Jack and Elsie share a moment.
The TV episode is not one of my favourites. It is quite messy and it is not made clear exactly who made what and why. However Elsie Tizzard is probably my absolute favourite among the minor characters. I love her special relationship with Jack, but also how she bonds with Amelia Parkes in the cell. The latter is just one of all the amazing depictions of female friendships that we can see throughout both TV and book series.

Another aspect I really enjoy as an archaeologist is how they have used how memories (even unwelcome ones) are triggered by materialities. Phryne is extremely reluctant to go (back) to Farrell's circus to investigate and it is not until Jack (for once) gives her a definite no that she agrees to Samson's request and takes on the case. When she gets to the circus, the memories become even more prominent and we get much longer flashbacks with Jane and Phryne at the circus. Correct me if I am wrong, but I also think this is the first time we really get to see Janey Fisher's blue ribbons.

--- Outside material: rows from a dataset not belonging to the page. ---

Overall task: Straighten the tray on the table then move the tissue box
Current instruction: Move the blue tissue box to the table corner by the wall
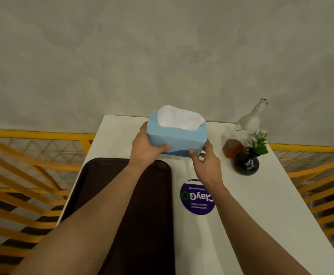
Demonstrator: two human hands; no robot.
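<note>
**Two hands on one tissue box at the far end of the table**

One yellow railing (39,133) with slatted orange bars runs along the left, below a plain grey wall (162,46). One dark brown tray (146,205) lies on the left half of the white table (271,205), its long axis running away from the viewer and its sides roughly square with the table's left edge. The left forearm crosses above it.

The left hand (144,149) grips the left end of the single blue tissue box (179,138), thumb pressed on the near face and fingers wrapped behind, out of sight. The box is beyond the tray's far right corner, near the table's far edge, its long axis running left to right and its opening facing up, with white tissue showing. Whether it rests on the table or is lifted cannot be told.

The right hand (205,163) holds the box's right near corner, thumb on the front, fingers curled at the end.

One round purple sticker (193,197) lies below it. Farther right stand one amber bottle (232,148), one black vase (246,164) with green leaves, and one white figurine (250,120).
</note>
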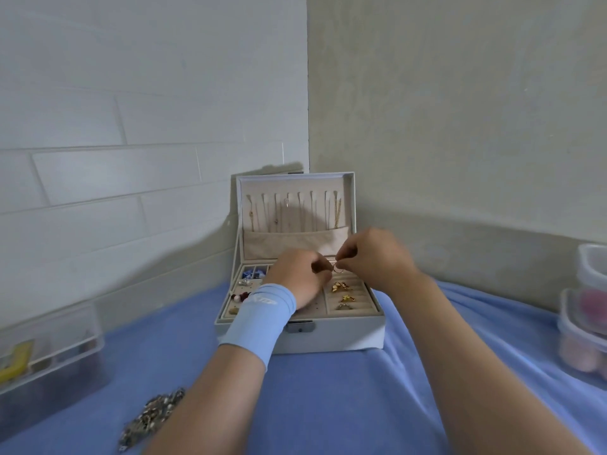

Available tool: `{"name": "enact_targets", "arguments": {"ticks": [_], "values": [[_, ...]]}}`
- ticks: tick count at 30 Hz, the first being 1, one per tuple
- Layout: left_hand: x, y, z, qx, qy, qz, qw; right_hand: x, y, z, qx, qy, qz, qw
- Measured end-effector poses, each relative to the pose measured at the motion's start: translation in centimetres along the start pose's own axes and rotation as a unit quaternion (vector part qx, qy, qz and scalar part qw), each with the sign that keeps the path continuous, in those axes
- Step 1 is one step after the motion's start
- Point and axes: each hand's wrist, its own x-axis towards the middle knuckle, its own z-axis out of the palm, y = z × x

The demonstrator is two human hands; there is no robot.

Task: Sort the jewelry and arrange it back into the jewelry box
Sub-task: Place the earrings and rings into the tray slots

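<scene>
A white jewelry box (348, 333) stands open on the blue cloth, its lid upright with several thin chains (337, 211) hanging inside. The beige tray holds gold pieces (341, 286) in the ring rolls on the right, and beads and earrings (243, 295) on the left. My left hand (297, 279), with a light blue wristband, and my right hand (371, 257) meet over the tray. Together they pinch a small thin ring-like piece (335, 268) between their fingertips.
A heap of mixed metal jewelry (151, 417) lies on the blue cloth at the front left. A clear plastic case (46, 353) sits at the left edge. Stacked clear containers (584, 310) with pink contents stand at the right. Walls close off the back.
</scene>
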Motion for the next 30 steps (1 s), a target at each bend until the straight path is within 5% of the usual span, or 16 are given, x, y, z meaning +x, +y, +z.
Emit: {"name": "enact_targets", "arguments": {"ticks": [12,18,30], "values": [[-0.4,0.0,0.0,0.052,-0.005,0.021,0.998,-0.9,-0.5,0.9,-0.105,0.007,-0.037,0.994],[-0.3,-0.1,0.0,0.091,-0.012,0.036,0.995,-0.8,-0.2,-0.3,-0.045,-0.068,0.001,0.997],[-0.7,1.1,-1.0,0.109,-0.063,0.015,0.992,-1.3,-1.0,-0.8,-0.056,-0.064,0.002,0.996]]}}
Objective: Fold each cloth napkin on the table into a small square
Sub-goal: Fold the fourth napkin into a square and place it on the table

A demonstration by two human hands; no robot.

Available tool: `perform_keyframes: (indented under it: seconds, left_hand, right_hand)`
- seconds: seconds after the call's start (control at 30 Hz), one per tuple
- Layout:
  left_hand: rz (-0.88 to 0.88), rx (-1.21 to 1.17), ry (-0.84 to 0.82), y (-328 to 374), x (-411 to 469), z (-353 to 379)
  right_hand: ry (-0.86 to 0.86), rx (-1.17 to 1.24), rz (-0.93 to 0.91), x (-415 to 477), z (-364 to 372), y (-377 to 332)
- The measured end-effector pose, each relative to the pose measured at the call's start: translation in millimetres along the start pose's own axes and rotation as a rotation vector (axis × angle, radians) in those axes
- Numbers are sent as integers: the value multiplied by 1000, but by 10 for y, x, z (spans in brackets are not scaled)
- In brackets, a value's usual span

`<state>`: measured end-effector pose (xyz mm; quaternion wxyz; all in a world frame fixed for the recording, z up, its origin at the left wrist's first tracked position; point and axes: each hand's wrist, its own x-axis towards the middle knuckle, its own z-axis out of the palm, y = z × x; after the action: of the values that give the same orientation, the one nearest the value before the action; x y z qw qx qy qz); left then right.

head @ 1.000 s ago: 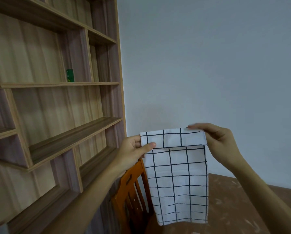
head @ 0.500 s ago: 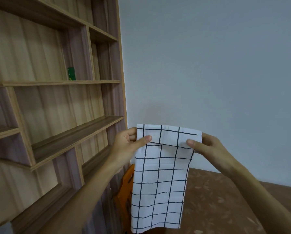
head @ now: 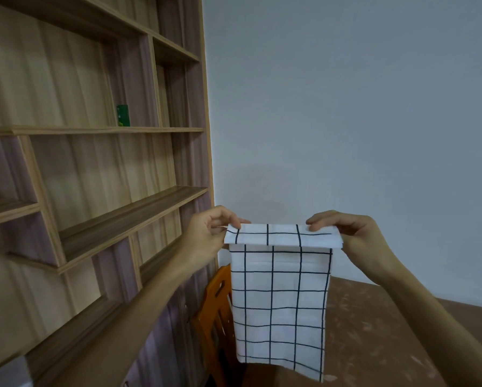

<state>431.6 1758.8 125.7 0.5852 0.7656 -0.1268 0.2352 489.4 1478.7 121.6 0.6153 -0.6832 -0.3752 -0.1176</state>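
Well off to the left of the left hand, a tall wood-grain shelving unit [head: 94, 219] is standing against the wall, with a small green box [head: 122, 115] sitting on a shelf above hand height. The left hand [head: 206, 236] is pinching the top left corner of a white cloth napkin with thin black grid lines [head: 281, 303], fingertips and thumb closing on the edge. The napkin is hanging in the air between the hands, its top strip lying folded over as a narrow flap, the rest dangling below them, beside an orange wooden chair [head: 214, 311]. The right hand [head: 357, 241] is pinching the top right corner likewise, above a mottled brown table [head: 402, 344]. The napkin looks to be mid-fold; the next move is probably calling for halving the hanging length, with the corners kept matched.
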Motion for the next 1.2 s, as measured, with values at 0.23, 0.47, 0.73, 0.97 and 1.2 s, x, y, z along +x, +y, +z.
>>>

We have seen Phryne vulnerable before, but the memories of Jane are humbling in a new way. They seem to give her new insights into what happened to her sister and the episode itself sort of works much more as a build-up to the two that follows it.
'Tonight you shall share my luxury', she said, pulling off the dress and the scarf and shedding battered undergarments, 'because tomorrow I shall share your poverty.'
~ Kerry Greenwood, Blood and circuses (book) 
Phryne and Samson
In the book, Phryne goes through an even more humbling journey. She is forced to leave her luxurious lifetotally behind as she goes undercover as Fern Williams, the trick rider at the circus. Like Peter Smith, the anarchist, does in the Death at Victoria Dock book, Mr Burton questions what she does at the circus and Phryne gives him a similar answer that she is tired of being said not to understand or being able to manage a more simple life because of her otherwise privileged lifestyle. Because the Janey Fisher/Murdoch Foyle plot was made up for the TV show, the circus does not provoke as many bad memories for Phryne as in the TV show, but it does turn out to be a very hostile environment.

Little Phryne and her sister Jane in one of the flashbacks.
Like the TV episode, the book works a lot with materialities, but instead of connecting them to memores, it connects them to Phryne's self-esteem and confidence in a way that had me thinking of the song Wig in a Box from the musical Hedwig and the Angry Inch.

The musical is about trangendered Hedwig who goes through sex reassignment therapy, but the surgery goes terribly wrong and she is left with an "angry inch" and in a state of not belonging to either of the binary sex/gender construction that is still considered norm in today's Western society. As you might understand, this can in many ways be related to the transgender theme of both book and TV episode (In the TV episode, we even get to know that Miss Christopher pays a surgeon to have her "additional appendage" removed.), but in many ways it can also be related to Phryne as a character.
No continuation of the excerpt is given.